Altra vena che caratterizza la raccolta esprimendo, forse, la cifra più peculiare di Marco Scalabrino, è quella che vede fondere afflato mistico e amore per la natura. Combinazione che è dato trovare nelle belle poesie Petri e Siddharta.

In Petri, con una concentrazione straordinaria – appena trentatre sintagmi - la condizione umana, colta nei tre momenti che richiamano l’allegoria dantesca, ci viene offerta con un’intensità poetica e figurativa raggelante e sublime al tempo stesso

Allavancu
Allavancu.
«Senza fini.»
***
Mill’anni e chiù
camiannu
la muntagna:
«Oh,
rinesciri
vastedda!»
***
«Musica
musica
e ciauru
ciauru di rosa
e celi
celi di luci
e luci
di sempri
e pi sempri.» (10)
(Petri)

Sprofondamento negli inferi (Allavancu, allavancu), stazionamento nel freddo della pietra (Mill’anni e chiù camiannu la montagna), sogno catartico nella consustanziazione (Oh, rinesciri vastedda) e, infine, eterea condizione (Musica, musica e ciauru, ciauru di rosa…). …La rosa della santità, …la luce eterna, …da sempre e per sempre… Ecco, dunque, l’intera epopea dell’umanità qui felicemente espressa: con sintesi mirabile, con intuizione quasi sovrannaturale, tensione altissima della parola.

In Siddharta, il poeta immagina il Buddha che si fonde nel fiume respirandolo, ascoltandone le voci, e sfiorando, così, la perfezione a cui comunque, egli, giungerà, al termine della sua esperienza terrena, e nel trapasso, divenendo egli stesso natura, origine, entità divina.
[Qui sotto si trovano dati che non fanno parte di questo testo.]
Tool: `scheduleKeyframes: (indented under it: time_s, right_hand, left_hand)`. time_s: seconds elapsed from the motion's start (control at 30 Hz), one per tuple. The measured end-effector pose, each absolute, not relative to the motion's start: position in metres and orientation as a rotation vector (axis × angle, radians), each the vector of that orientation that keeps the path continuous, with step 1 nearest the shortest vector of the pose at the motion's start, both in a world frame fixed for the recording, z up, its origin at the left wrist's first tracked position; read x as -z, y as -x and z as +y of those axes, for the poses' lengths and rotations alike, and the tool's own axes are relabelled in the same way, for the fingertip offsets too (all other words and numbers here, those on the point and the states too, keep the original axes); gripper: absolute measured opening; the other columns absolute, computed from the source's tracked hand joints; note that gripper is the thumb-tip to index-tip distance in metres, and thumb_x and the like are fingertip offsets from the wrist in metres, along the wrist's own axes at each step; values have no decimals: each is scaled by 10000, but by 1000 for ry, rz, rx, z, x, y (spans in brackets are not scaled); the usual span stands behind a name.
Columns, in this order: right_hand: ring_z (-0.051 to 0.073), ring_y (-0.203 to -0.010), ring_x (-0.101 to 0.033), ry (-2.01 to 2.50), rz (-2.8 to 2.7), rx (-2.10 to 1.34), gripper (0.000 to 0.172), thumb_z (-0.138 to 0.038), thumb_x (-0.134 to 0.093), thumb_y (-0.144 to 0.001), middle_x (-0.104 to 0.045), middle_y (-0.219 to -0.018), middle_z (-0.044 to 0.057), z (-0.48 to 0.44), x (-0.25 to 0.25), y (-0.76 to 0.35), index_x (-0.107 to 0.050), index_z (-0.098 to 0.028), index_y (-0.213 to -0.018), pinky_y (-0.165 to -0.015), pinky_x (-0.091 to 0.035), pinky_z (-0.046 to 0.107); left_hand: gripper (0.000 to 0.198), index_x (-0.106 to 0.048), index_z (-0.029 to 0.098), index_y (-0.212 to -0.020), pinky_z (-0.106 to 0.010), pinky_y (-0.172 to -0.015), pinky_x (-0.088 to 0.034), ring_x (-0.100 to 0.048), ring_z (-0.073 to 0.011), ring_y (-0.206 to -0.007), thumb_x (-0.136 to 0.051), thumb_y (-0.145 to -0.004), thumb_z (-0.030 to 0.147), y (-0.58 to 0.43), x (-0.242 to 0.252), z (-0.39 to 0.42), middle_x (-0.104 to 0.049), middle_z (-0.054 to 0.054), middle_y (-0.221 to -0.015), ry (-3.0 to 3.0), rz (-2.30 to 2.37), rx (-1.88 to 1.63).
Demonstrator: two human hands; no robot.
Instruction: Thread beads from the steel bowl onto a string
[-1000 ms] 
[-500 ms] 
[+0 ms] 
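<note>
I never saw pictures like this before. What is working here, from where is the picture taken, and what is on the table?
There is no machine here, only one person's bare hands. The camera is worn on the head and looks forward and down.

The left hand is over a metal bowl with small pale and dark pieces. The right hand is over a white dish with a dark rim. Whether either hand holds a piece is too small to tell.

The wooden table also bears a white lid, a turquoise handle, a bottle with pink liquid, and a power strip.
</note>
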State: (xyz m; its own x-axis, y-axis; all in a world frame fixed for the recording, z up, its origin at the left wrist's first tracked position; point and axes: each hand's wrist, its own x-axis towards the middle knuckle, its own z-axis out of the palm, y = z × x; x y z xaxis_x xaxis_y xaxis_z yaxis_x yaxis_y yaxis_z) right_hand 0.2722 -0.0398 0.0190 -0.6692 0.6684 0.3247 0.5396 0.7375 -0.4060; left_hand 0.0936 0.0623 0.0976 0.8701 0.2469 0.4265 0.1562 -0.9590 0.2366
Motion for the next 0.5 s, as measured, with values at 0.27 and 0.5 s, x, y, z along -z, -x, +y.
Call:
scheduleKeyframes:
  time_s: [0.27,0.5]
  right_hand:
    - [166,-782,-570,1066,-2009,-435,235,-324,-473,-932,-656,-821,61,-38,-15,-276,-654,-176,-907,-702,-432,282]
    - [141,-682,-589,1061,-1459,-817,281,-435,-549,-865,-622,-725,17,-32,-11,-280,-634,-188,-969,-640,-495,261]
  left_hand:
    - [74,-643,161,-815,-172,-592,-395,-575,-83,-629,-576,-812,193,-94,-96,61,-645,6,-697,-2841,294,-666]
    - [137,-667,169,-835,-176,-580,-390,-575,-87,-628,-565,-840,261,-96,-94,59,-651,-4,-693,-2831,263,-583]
Aspirazione umanissima quanto disperata, improbabile, raramente riuscita: eppure irrinunciabile e anelata in ogni tempo e luogo, da tante, tantissime persone inclusi gli artisti. I poeti, naturalmente, sensibili e in continuo ascolto della vita, e della sua soglia, per comprenderne i misteri, la scaturigine


e ascutu
sirenu
li soi
milli
vuci. (11)
(Siddharta)

Ulteriore tema su cui vola alta la poesia di Scalabrino è quello degli affetti personali, che trova in Papuzzana una cuspide espressiva di struggente intensità

Satarii
murritii
ti fissii
strulluchii a leta cera cu mia.
Bedda
ogni jornu chiù
leggia e sapurita
farfalla.

Chiù tardu…
quannu poi pigghi volu e ti ni vai
ricordati di sta staciuni persa
di stu sularu di li maravigghi
di stu carduni allaccarutu e sulu
e torna
siddu poi
di tantu in tantu. (12)
(Farfallina)

La scrittura di Marco Scalabrino è sobria, essenziale, vi s’intuisce un lungo e severo lavoro di selezione e sottrazione: per sapienza artigianale, indubbiamente, ma anche per ideale rispondenza con la sua concezione della vita e del far poesia, con la verità profonda, intuita, delle cose descritte. Il poeta non ricorre ad artifici, non cerca l’effetto facile, non segue correnti, mode, scuole, coi loro maestri ed epigoni. La sobrietà dei versi sembra rispecchiare quella del poeta, il suo forte senso etico che qua e là affiora (Scinni, Aschi e Maravigghi di Sicilia, Libirtà, Sicilia ci cridi), parimenti a una serietà di fondo che nasce, probabilmente, più da un sentimento tragico, della vita, che ilare, gioioso: presupposto del realismo comico di molta poesia dialettale.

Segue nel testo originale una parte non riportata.